Ivan Eland: A federal shield law is needed to protect the press
Like it or not, the Constitution’s First Amendment gives the media special protection in the American republic. That amendment says, “Congress shall make no law … abridging the freedom … of the press.”
With one of the recent presidential candidates unconstitutionally threatening to shut down media outlets or take away their (non-existent) licenses when they say or do something he doesn’t like, it is not hard to imagine him in office trying to ferret out government whistleblowers by applying legal coercion to force members of the press to cough up their sources. In fact, this candidate, when he was president previously, did precisely that, as did his predecessor from the opposite party to an even greater extent.
Forty-nine states and the District of Columbia have laws or state court rulings that shield reporters from such government coercion. Despite the special protection of the media by the Constitution at the national level, no similar federal law exists to provide the same safeguard. Thus, federal Circuit Courts of Appeals rulings have had to give some stopgap protection.
Why is a federal shield law for reporters needed? If the government cannot keep its essential information under wraps, then the press should be free to publish it for public inspection. However, the government doesn’t see it that way, and it has plenty of coercive legal power to subpoena reporters of leaked information to divulge their sources so that any government leaker can be prosecuted.
And legally, if reporters gather or transmit vaguely defined “national defense information” from leakers or whistleblowers, the journalists can risk being prosecuted criminally through the Espionage Act of 1917; only tradition has circumscribed the prosecution of reporters under the law.
Of course, the general lack of protection for reporters’ sources dissuades such federal whistleblowers from talking to reporters about wrongdoing or corruption in government. Even in a republic, the public should be aware that plenty of corruption and skullduggery exist in government.
A proposed federal reporters’ shield law, the PRESS (Protect Reporters from Exploitative State Spying) Act, is going through Congress and passed by the House of Representatives unanimously twice (an unusual feat of consensus in today’s polarized political world). However, the bill has been opposed in the Senate by a small group of members because it would encourage leaks of national security and law enforcement information.
Yet, the bill has exceptions to force reporters to divulge sources to prevent any acts of terrorism or imminent violence and does not provide immunity to reporters who commit illegal acts to obtain information (such as hacking, etc.).

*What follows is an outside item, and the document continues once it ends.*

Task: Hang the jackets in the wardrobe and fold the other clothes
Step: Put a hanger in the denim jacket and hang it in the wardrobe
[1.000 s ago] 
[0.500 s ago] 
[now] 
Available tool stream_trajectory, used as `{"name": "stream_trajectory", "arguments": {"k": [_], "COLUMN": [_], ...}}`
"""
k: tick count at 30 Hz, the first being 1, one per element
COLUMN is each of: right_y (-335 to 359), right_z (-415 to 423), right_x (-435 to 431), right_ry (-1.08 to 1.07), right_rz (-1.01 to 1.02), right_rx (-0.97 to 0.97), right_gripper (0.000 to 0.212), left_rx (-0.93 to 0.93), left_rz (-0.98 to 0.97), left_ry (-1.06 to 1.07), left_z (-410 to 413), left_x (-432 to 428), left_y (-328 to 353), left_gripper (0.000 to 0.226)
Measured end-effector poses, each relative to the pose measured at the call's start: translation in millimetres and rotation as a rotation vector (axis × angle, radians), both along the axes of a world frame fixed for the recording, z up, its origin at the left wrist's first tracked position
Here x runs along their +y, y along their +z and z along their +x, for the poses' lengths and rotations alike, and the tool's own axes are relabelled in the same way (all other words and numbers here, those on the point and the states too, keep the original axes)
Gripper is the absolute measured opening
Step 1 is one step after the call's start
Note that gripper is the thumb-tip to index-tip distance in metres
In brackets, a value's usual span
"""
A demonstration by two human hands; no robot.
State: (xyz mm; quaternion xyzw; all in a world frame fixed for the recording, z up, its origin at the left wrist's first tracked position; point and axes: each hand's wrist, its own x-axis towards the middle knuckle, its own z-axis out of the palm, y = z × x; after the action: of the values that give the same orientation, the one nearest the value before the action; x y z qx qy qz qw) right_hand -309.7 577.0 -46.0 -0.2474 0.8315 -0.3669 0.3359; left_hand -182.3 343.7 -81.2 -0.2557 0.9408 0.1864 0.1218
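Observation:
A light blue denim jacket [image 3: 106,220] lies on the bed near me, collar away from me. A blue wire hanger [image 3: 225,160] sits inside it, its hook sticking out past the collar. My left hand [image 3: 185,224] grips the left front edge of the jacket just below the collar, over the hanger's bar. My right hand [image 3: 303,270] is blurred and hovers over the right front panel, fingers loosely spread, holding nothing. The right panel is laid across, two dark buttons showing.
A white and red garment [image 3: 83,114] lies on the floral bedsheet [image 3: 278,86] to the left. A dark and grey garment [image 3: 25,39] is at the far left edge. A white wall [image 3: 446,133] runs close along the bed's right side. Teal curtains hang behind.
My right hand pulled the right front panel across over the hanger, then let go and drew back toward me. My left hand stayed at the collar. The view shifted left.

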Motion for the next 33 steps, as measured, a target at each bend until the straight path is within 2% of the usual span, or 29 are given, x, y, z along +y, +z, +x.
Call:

Also, it is widely acknowledged that much overclassification exists in information classified by the feds for “national security” reasons and that classification can be flagrantly abused to hide information that is embarrassing to the government.
Finally, the few senators objecting to the bill claim to be constitutional textualists and originalists. Yet, the First Amendment’s prohibition on abridging the freedom of the press mentions no exception for “national security.”
Besides, the government has so much coercive power that it can often find leakers and prosecute them without intimidating reporters to divulge their sources.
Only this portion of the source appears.